The irony, of course is that the invasion has driven Finland, and soon Sweden, two of Europe’s most competent military powers, into Nato. The fact is that Russia’s national security interests are guaranteed by its nuclear arsenal. The threat of the Balkanisation of Russia — a threat regularly referenced by Putin and Russia’s supporters — emanates not from Nato but from internal regional dissatisfaction at Russian domination of the ethnically, spiritually and culturally diverse country. Vide Chechnya.

Any pretence that Russia may have had to great power status has been eliminated by the Ukraine war. It is diplomatically weak; it is beset by glaring governance shortcomings characteristic of autocratic regimes; its armed forces have proved to be incompetent, demoralised and corrupt; Russia’s natural resource-dependent economy is smaller than that of Italy, Canada or South Korea, and declining.

Russia’s quixotic, imperialistic effort to reconstitute its Eurasian empire has failed. Far from a great power, Russia is simply a petrostate with nuclear weapons, highly and increasingly dependent on its neighbour China. This war confirms China as the only possible counterweight to the US’s global power. It is already a great economic power, though its economic stability and future is threatened by several gross imbalances and unstable sectors. It appears politically stable, but who knows — my sense is that the critics of President Jinping Xi’s apparent centralisation of power underestimate the degree of effective decentralisation of decision-making power to cities, provinces and enterprises. It is militarily powerful.
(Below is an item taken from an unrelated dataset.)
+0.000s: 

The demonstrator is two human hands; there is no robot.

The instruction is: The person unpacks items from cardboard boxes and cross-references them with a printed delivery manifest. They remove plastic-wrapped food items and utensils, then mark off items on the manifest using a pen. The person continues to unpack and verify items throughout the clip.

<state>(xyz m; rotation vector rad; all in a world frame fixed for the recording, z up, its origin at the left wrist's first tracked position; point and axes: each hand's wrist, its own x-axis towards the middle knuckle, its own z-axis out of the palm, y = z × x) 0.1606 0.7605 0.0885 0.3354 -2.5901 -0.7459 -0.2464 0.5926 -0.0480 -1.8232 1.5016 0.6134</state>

But do we really want to return to a bipolar world order, this time dominated by the US and China? Did 50 years of Cold War not teach us that a world, the stability of which is rooted in the nuclear power of its leading countries, is a tension-ridden affair? Nor is a bipolar world free of armed conflict — while the nuclear deterrent may have averted war between the principal adversaries in the Cold War, it encouraged vicious proxy wars in the rest of the world. Nor does China’s conduct in the developing world suggest it is any less imperialistic than the US.

Rather imagine a world in which both great powers — the US and China — are constrained by a nonaligned movement comprising the rest of the world. French President Emmanuel Macron’s recent suggestion that Europe distance itself from the US’s aggressive stance towards China’s rise is a helpful pointer in this direction.

Concrete steps in the realisation of this objective should start with the reform of the UN. Can’t we envisage a UN where the power of the General Assembly is strengthened relative to that of the Security Council; where veto powers on the Security Council are eliminated or, at least, drastically curtailed by requiring any country to recuse itself from decisions that directly affect its interests?

Can’t we envisage a world where we aren’t confronted by the unedifying spectacle of an International Criminal Court whose powers may be invoked by a country that has not subjected itself to its jurisdiction? And could Nato not be placed under the command of a single global authority and used as a global peacekeeping force?

Pope Francis’s persistent plea — “do not be afraid to dream great things” — resonates strongly in these troubled times.

• Lewis, a former trade unionist, academic, policymaker, regulator and company board member, was a co-founder and director of Corruption Watch.